Somewhere below, one line contains "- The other" and a later line contains "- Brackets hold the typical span". Output those two lines and everything between them exactly, and nothing else.

[Data extract]

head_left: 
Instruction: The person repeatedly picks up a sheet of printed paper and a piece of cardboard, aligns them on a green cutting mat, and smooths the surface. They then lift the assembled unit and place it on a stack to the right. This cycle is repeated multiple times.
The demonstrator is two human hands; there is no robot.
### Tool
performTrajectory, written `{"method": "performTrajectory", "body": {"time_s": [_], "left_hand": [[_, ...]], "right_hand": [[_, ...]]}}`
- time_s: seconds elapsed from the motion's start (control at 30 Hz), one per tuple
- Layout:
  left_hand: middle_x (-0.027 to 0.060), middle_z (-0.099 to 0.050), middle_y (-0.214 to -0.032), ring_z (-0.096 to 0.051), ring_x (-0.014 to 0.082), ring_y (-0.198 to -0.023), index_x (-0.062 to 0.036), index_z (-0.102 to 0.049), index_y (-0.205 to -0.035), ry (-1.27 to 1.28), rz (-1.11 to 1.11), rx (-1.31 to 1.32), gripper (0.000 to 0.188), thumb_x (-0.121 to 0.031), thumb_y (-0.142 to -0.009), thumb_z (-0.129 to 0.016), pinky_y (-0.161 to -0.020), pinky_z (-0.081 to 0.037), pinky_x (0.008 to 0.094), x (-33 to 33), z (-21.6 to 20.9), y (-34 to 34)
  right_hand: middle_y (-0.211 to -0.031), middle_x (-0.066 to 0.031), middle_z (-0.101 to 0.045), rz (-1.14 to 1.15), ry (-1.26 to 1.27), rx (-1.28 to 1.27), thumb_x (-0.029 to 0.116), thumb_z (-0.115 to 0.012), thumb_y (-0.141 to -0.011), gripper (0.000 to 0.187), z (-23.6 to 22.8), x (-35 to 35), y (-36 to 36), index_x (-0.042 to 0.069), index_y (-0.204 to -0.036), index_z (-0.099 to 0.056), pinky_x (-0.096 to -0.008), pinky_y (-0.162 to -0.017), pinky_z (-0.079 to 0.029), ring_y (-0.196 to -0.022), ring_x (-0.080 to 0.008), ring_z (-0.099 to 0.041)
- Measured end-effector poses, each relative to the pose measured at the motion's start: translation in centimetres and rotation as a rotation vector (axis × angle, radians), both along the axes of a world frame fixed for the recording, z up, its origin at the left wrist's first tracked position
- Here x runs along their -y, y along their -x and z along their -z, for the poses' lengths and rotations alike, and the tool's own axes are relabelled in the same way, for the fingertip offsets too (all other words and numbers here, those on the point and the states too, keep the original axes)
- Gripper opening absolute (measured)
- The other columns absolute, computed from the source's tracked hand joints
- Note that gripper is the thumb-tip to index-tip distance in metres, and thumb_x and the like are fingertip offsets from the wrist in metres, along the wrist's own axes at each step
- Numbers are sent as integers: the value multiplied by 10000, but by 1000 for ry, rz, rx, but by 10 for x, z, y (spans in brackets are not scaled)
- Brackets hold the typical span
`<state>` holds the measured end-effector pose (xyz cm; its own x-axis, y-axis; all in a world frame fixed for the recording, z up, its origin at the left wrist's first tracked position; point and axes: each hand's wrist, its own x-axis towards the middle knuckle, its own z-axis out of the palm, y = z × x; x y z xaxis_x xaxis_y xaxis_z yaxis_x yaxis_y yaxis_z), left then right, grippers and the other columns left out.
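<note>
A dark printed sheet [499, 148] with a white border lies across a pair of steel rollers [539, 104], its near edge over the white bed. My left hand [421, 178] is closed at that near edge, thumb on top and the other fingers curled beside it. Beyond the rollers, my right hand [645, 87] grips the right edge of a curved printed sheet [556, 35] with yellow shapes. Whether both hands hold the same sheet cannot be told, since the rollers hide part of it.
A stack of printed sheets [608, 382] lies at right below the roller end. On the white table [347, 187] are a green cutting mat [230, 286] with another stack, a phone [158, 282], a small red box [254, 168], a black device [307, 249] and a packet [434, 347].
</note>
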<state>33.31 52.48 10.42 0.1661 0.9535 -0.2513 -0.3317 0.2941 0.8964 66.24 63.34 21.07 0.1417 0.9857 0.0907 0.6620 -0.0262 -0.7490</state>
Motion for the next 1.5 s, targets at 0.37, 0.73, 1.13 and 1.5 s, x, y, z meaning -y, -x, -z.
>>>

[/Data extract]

Problem solution:
- The other columns absolute, computed from the source's tracked hand joints
- Note that gripper is the thumb-tip to index-tip distance in metres, and thumb_x and the like are fingertip offsets from the wrist in metres, along the wrist's own axes at each step
- Numbers are sent as integers: the value multiplied by 10000, but by 1000 for ry, rz, rx, but by 10 for x, z, y (spans in brackets are not scaled)
- Brackets hold the typical span

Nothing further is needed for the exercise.